* _WORK INSTRUCTION_
Word for word, retype the lines from the one containing "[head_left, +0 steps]" to the one containing "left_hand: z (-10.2" below, keeping both end lines and dropping the pictures.

(Collection entries)
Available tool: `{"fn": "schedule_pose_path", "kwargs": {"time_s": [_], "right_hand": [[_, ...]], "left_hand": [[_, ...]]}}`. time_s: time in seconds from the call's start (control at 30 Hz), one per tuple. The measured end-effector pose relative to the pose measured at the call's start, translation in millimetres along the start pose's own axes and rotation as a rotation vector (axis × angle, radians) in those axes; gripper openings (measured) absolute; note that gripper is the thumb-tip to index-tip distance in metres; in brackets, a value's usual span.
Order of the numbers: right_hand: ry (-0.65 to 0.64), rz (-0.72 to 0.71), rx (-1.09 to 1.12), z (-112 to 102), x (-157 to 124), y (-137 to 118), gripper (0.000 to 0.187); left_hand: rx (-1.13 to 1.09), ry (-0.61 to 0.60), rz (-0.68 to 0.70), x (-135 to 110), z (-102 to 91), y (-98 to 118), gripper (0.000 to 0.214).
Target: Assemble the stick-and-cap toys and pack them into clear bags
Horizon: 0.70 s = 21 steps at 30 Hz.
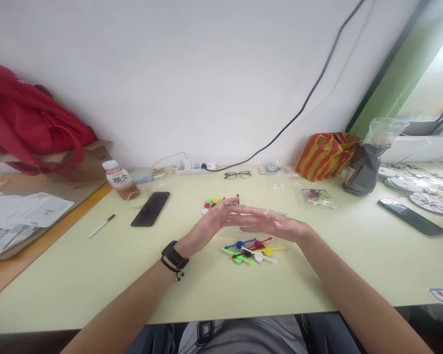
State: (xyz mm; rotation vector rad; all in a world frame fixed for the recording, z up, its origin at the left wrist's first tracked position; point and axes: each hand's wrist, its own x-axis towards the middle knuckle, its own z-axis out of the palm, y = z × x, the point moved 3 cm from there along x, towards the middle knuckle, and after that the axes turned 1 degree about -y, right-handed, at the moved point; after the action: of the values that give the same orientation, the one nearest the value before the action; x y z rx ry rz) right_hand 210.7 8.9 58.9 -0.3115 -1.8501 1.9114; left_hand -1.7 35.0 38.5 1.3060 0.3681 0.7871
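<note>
My left hand (211, 225) and my right hand (271, 226) meet a little above the table's middle, fingertips overlapping. Between them is a thin clear plastic bag (268, 213), shown only by faint glints. Both hands pinch it with long, nearly flat fingers. My left wrist wears a black watch (174, 255). Directly below the hands lies a pile of coloured plastic arrow pointers (251, 250) in blue, red, yellow, green and white. Just beyond the hands sits a cluster of small coloured round pieces (220, 201).
On the pale green table (354, 255): a black phone (150, 208), a white pen (101, 226), a drink bottle (118, 180), glasses (237, 174), a power strip (195, 168), a bagged set of coloured parts (317, 197), a striped bag (325, 154), a dark remote-like device (409, 215). Papers lie far left.
</note>
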Motion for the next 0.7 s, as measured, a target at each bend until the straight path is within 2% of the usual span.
{"fn": "schedule_pose_path", "kwargs": {"time_s": [0.27, 0.37, 0.5, 0.63, 0.7], "right_hand": [[-0.010, 0.006, 0.058, 2, -1, -5, 0.099], [-0.009, 0.003, 0.073, 0, -2, -4, 0.099], [0.065, -0.026, 0.075, -7, -3, 0, 0.087], [0.152, -0.090, 0.059, -13, -5, 3, 0.069], [0.177, -0.091, 0.051, -13, -4, 4, 0.065]], "left_hand": [[-0.001, 0.013, 0.002, 0, 1.2, 0, 0.047], [0.045, 0.103, 0.017, 1, -4.8, -2, 0.050], [0.319, 0.347, 0.129, -1, -16.6, 0, 0.051], [0.655, 0.418, 0.313, -8, -10.9, 7, 0.051], [0.871, 0.433, 0.405, -12, -4.1, 10, 0.062]]}}
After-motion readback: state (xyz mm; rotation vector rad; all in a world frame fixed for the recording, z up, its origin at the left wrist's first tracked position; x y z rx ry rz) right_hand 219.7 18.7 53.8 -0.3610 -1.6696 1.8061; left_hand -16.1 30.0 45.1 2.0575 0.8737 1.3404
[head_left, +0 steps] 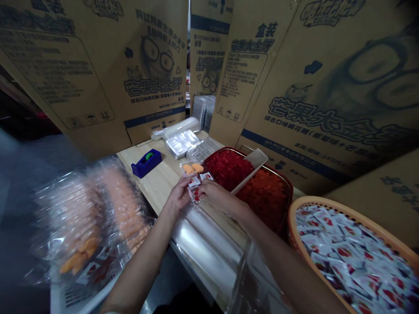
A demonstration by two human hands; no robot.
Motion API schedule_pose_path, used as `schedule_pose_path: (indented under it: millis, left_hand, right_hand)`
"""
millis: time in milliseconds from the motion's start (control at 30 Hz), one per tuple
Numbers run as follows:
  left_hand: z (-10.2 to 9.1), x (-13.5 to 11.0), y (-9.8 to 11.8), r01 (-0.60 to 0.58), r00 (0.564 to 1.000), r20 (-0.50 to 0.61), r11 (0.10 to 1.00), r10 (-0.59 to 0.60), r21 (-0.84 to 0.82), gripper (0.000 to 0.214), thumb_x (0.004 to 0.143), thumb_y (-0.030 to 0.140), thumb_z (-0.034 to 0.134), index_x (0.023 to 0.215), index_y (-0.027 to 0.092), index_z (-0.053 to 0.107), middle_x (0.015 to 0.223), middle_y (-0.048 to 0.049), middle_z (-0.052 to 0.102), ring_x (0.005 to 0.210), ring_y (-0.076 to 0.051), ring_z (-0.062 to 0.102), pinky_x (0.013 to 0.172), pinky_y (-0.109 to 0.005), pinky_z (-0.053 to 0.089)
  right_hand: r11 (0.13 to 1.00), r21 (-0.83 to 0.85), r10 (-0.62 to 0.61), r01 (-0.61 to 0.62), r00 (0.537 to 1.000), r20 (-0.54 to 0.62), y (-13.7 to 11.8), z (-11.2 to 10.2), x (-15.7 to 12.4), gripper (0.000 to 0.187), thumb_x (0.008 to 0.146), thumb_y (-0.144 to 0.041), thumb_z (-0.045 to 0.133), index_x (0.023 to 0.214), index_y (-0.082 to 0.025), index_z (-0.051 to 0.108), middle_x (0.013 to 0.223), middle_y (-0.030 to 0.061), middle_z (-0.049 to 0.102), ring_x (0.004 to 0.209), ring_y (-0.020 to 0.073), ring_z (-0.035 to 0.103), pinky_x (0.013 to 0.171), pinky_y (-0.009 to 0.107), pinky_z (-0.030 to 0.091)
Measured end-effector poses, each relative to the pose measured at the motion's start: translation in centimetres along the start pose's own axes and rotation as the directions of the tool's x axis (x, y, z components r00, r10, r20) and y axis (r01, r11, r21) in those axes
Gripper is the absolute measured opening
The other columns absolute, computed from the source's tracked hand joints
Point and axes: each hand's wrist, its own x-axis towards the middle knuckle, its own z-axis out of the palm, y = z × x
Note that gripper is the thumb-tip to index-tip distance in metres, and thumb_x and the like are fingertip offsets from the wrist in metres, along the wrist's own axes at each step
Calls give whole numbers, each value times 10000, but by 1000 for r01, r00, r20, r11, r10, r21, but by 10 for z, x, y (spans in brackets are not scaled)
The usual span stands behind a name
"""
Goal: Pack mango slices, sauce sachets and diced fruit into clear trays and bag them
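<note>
A small clear plastic tray (183, 165) is in my left hand (180, 192), whose fingers close on its left edge. Two orange pieces (192, 168) lie in the tray's far part. White sachets with red print (207, 176) sit in its middle. Over the near part my right hand (213, 194) has its fingers bent together, the tips right beside a red piece (196, 194). Whether those fingertips grip anything is hidden.
To the right are red pieces (225, 168) and orange-red pieces (266, 198), split by a divider (253, 168), then a sachet-filled basket (296, 218). A blue tape dispenser (146, 163), empty clear trays (181, 143) and stacked filled trays (77, 205) are leftward. Cardboard boxes (157, 26) stand behind.
</note>
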Motion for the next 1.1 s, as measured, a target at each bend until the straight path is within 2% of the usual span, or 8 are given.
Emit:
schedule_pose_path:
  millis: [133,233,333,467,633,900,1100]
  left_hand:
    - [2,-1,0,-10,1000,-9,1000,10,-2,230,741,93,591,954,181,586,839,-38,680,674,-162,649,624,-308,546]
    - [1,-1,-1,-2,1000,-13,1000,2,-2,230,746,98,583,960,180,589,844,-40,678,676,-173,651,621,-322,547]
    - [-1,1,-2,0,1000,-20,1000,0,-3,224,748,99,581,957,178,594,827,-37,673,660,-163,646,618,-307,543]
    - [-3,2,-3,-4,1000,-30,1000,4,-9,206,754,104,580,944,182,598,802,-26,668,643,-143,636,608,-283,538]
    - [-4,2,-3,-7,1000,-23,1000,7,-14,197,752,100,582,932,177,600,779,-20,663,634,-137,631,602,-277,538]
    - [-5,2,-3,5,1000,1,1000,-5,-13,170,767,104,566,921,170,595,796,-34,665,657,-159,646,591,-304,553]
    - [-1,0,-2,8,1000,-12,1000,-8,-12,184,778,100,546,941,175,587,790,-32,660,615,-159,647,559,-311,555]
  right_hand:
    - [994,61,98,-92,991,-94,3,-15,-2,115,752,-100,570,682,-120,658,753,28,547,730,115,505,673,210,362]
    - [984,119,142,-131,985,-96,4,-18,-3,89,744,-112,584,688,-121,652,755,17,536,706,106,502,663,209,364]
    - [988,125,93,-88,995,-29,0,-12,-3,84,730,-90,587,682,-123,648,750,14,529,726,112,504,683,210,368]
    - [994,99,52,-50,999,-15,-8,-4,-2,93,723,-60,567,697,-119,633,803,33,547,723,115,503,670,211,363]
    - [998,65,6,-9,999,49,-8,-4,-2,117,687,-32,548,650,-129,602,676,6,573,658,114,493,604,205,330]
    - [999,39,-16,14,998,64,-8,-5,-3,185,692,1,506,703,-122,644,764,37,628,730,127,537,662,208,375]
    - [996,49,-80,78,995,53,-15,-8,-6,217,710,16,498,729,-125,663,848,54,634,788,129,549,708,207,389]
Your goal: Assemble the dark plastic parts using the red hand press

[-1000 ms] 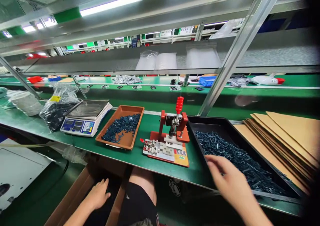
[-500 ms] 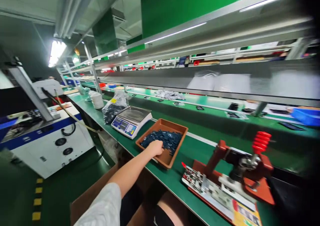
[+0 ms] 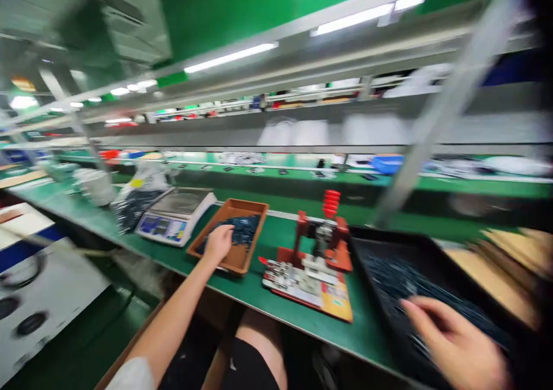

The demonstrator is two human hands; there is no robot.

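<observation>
Along the table [image 3: 254, 298] edge, my left hand [image 3: 218, 245] presses its fingers together over dark parts [image 3: 242, 231] in the brown tray [image 3: 250, 205]; my right hand [image 3: 453, 341] spreads its fingers in the black tray [image 3: 389, 237].

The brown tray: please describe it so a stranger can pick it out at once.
On the green bench, find the scale and the red press. The brown tray sits between them. Only it has the left hand over its dark parts.

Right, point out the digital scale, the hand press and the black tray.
Digital scale [image 3: 175, 202], head view, on the weighing platter.
Hand press [image 3: 331, 203], head view, on the red grip.
Black tray [image 3: 389, 234], head view, on the far rim.
</observation>
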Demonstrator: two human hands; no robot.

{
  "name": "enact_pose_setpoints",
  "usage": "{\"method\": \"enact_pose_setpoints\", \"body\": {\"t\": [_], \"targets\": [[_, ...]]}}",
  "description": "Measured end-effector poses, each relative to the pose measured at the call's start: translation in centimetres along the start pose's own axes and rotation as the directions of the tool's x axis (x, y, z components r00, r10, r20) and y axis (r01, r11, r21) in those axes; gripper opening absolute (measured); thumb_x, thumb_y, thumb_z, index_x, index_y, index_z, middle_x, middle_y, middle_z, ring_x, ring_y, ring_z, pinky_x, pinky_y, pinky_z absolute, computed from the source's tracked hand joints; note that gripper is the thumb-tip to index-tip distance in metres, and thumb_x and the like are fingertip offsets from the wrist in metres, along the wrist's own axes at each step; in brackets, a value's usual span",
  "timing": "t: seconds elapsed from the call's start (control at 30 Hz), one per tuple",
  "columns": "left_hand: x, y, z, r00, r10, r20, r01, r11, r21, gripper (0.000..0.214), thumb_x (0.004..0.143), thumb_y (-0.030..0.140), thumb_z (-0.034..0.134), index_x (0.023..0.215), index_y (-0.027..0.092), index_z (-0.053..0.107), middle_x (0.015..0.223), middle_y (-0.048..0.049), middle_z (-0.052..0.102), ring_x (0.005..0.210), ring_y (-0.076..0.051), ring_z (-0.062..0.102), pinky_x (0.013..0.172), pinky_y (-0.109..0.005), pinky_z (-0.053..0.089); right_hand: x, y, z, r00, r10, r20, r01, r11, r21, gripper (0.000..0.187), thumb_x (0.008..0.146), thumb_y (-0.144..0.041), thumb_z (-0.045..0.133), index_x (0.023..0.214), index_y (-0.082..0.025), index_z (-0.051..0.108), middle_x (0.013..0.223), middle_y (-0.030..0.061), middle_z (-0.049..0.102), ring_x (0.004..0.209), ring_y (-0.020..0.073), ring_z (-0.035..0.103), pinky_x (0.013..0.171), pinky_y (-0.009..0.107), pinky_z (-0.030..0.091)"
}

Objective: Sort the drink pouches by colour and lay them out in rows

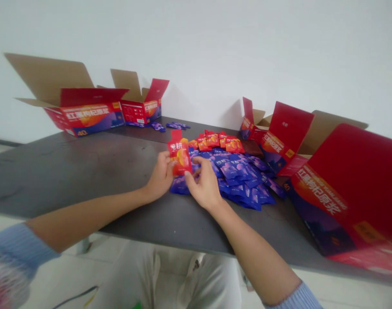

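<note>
A red and orange sachet (179,154) stands nearly upright between my two hands, its printed front towards me. My left hand (160,174) pinches its left edge. My right hand (205,182) is at its lower right corner, thumb against the sachet and fingers curled. Just behind and to the right of my hands lies a heap of purple-blue sachets (241,171). Several red sachets (215,140) are piled along the heap's far side.
Open red cartons stand at the back left (93,111), further back (141,107), and along the right side (337,197). A few purple sachets (178,125) lie near the back edge of the dark table (86,167). A white wall rises behind it.
</note>
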State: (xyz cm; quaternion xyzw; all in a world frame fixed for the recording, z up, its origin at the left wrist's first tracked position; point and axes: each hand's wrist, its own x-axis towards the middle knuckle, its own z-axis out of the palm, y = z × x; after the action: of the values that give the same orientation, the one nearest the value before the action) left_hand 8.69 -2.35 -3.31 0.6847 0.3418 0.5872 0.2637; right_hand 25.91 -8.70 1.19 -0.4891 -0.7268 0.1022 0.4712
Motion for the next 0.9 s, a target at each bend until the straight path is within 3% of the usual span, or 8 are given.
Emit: {"method": "enact_pose_setpoints", "body": {"t": [0.07, 0.13, 0.23, 0.37, 0.5, 0.67, 0.77, 0.9], "targets": [[-0.9, 0.7, 0.5, 0.994, 0.056, 0.093, -0.052, 0.998, -0.038, 0.028, 0.102, 0.044, 0.056, 0.115, 0.020, 0.048, 0.097, -0.0074, 0.071, 0.080, -0.018, 0.070, 0.074, -0.032, 0.056, 0.0, 0.2, 0.3, 1.000, 0.018, -0.003, -0.018, 1.000, 0.017, 0.050, 0.090, -0.037, 0.064, 0.130, -0.011, 0.052, 0.127, 0.0179, 0.065, 0.105, 0.0244, 0.068, 0.091, 0.037, 0.056], [-1.4, 1.0, 0.3, 0.989, 0.083, 0.126, -0.078, 0.996, -0.042, 0.026, 0.101, 0.045, 0.058, 0.105, 0.021, 0.051, 0.090, -0.0050, 0.069, 0.077, -0.017, 0.068, 0.071, -0.030, 0.054, 0.0, 0.2, 0.4, 0.998, 0.043, 0.038, -0.043, 0.999, 0.009, 0.045, 0.091, -0.036, 0.064, 0.127, -0.012, 0.053, 0.123, 0.0173, 0.068, 0.112, 0.0270, 0.068, 0.095, 0.039, 0.055], [-1.2, 1.2, -0.3, 0.990, 0.095, 0.102, -0.088, 0.994, -0.067, 0.032, 0.099, 0.050, 0.060, 0.089, 0.020, 0.054, 0.078, -0.0019, 0.064, 0.068, -0.015, 0.062, 0.065, -0.027, 0.050, -0.1, -0.3, 0.4, 0.972, 0.094, 0.213, -0.079, 0.994, -0.081, 0.039, 0.096, -0.036, 0.062, 0.126, -0.015, 0.054, 0.111, 0.0137, 0.075, 0.099, 0.0266, 0.073, 0.085, 0.035, 0.055], [0.1, 1.8, -0.6, 0.995, 0.042, 0.095, -0.022, 0.980, -0.200, 0.041, 0.092, 0.059, 0.067, 0.089, 0.018, 0.061, 0.078, -0.0028, 0.065, 0.067, -0.015, 0.060, 0.062, -0.027, 0.049, -0.3, -0.9, 0.2, 0.898, 0.105, 0.428, 0.029, 0.955, -0.294, 0.042, 0.101, -0.042, 0.058, 0.129, -0.012, 0.054, 0.099, 0.0160, 0.078, 0.089, 0.0311, 0.076, 0.074, 0.035, 0.053], [0.7, 2.2, -0.7, 0.995, -0.057, 0.080, 0.074, 0.970, -0.230, 0.045, 0.083, 0.061, 0.077, 0.086, 0.019, 0.062, 0.074, -0.0018, 0.065, 0.062, -0.014, 0.057, 0.058, -0.026, 0.047, -0.2, -1.0, 0.1, 0.889, 0.118, 0.442, 0.060, 0.928, -0.368, 0.046, 0.102, -0.048, 0.056, 0.129, -0.011, 0.053, 0.097, 0.0161, 0.078, 0.085, 0.0311, 0.076, 0.070, 0.034, 0.050], [-0.4, 2.0, -0.7, 0.999, -0.025, -0.029, 0.021, 0.990, -0.141, 0.041, 0.089, 0.052, 0.074, 0.075, 0.020, 0.053, 0.064, 0.0021, 0.053, 0.054, -0.011, 0.046, 0.051, -0.024, 0.039, -0.4, -1.1, 0.1, 0.900, 0.104, 0.424, 0.011, 0.966, -0.259, 0.051, 0.095, -0.052, 0.066, 0.127, -0.014, 0.054, 0.096, 0.0110, 0.077, 0.080, 0.0275, 0.075, 0.067, 0.031, 0.047], [-0.9, 1.8, -0.6, 0.999, -0.002, -0.038, -0.003, 0.991, -0.130, 0.035, 0.093, 0.049, 0.071, 0.080, 0.021, 0.055, 0.069, 0.0004, 0.056, 0.057, -0.012, 0.049, 0.052, -0.025, 0.039, -0.8, -1.0, 0.4, 0.885, 0.063, 0.462, 0.039, 0.977, -0.208, 0.041, 0.092, -0.048, 0.071, 0.115, -0.017, 0.059, 0.096, 0.0086, 0.076, 0.082, 0.0250, 0.073, 0.067, 0.030, 0.046], [-0.3, 1.8, -0.8, 1.000, 0.016, 0.026, -0.009, 0.972, -0.236, 0.038, 0.093, 0.055, 0.067, 0.084, 0.020, 0.058, 0.073, -0.0012, 0.060, 0.059, -0.013, 0.052, 0.053, -0.026, 0.042, -1.1, -0.6, 1.0, 0.871, 0.024, 0.490, 0.108, 0.965, -0.238, 0.026, 0.097, -0.043, 0.066, 0.104, -0.018, 0.061, 0.096, 0.0089, 0.075, 0.085, 0.0233, 0.072, 0.069, 0.030, 0.045]]}}
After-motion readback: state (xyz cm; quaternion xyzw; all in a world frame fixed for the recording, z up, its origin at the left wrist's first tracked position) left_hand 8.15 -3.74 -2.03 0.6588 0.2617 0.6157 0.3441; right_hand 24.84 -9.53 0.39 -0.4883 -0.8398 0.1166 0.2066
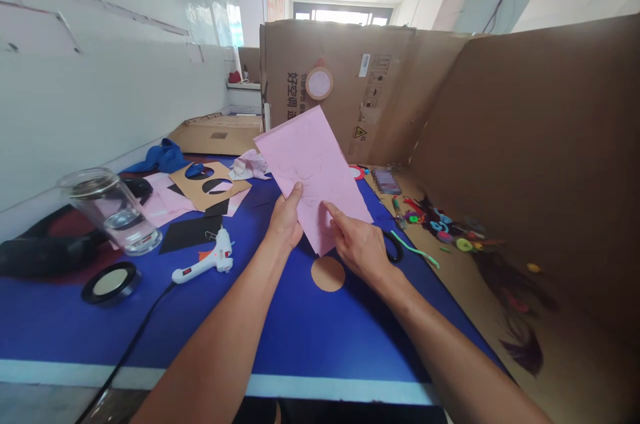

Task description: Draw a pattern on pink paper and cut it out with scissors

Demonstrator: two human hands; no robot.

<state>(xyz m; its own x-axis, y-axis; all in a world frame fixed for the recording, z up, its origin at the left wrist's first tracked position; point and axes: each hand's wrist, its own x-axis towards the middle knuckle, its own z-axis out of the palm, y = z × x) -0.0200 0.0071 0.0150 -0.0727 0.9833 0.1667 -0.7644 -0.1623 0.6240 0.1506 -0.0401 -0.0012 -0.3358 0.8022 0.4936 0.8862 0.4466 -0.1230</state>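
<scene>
Holding a pink sheet of paper (320, 161) tilted above the blue desk (310, 344), turning its faintly line-marked face toward the camera. Gripping the sheet's edge at seven o'clock with the left hand (286, 217), pressing the thumb onto the front. Extending the index finger of the right hand (357, 241) over the sheet from four o'clock, curling other fingers; cannot tell whether pinching the edge too.

Reckoning outward from the sheet, seeing at six o'clock a round cardboard disc (328, 275); toward eight, a white glue gun (207, 262), then a black tape roll (132, 276); at nine, a cardboard piece with two round holes (196, 188), then a glass jar (131, 214); at four, a green pipe cleaner (415, 249). Facing a cardboard wall (420, 87) at twelve.
</scene>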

* _WRITTEN SOLUTION_
[head_left, +0 steps] 
A demonstration by two human hands; no robot.
Motion API schedule_pose_path, used as `schedule_pose_path: (indented under it: millis, left_hand, right_hand)`
"""
millis: time in milliseconds from the motion's start (control at 30 Hz), one per tuple
Numbers run as follows:
  left_hand: z (-10.2 to 9.1), x (-13.5 to 11.0), y (-9.8 to 11.8), r01 (-0.60 to 0.58), r00 (0.564 to 1.000), r20 (-0.50 to 0.61), r11 (0.10 to 1.00), r10 (-0.59 to 0.60), r21 (-0.84 to 0.82), gripper (0.000 to 0.214), thumb_x (0.004 to 0.143), thumb_y (-0.030 to 0.140), thumb_z (-0.034 to 0.134), index_x (0.023 to 0.215), index_y (-0.027 to 0.092), index_z (-0.053 to 0.107), middle_x (0.015 to 0.223), middle_y (-0.048 to 0.049), middle_z (-0.052 to 0.102), ring_x (0.005 to 0.210), ring_y (-0.076 to 0.051), ring_z (-0.062 to 0.102), pinky_x (0.013 to 0.172), pinky_y (-0.109 to 0.005), pinky_z (-0.053 to 0.089)

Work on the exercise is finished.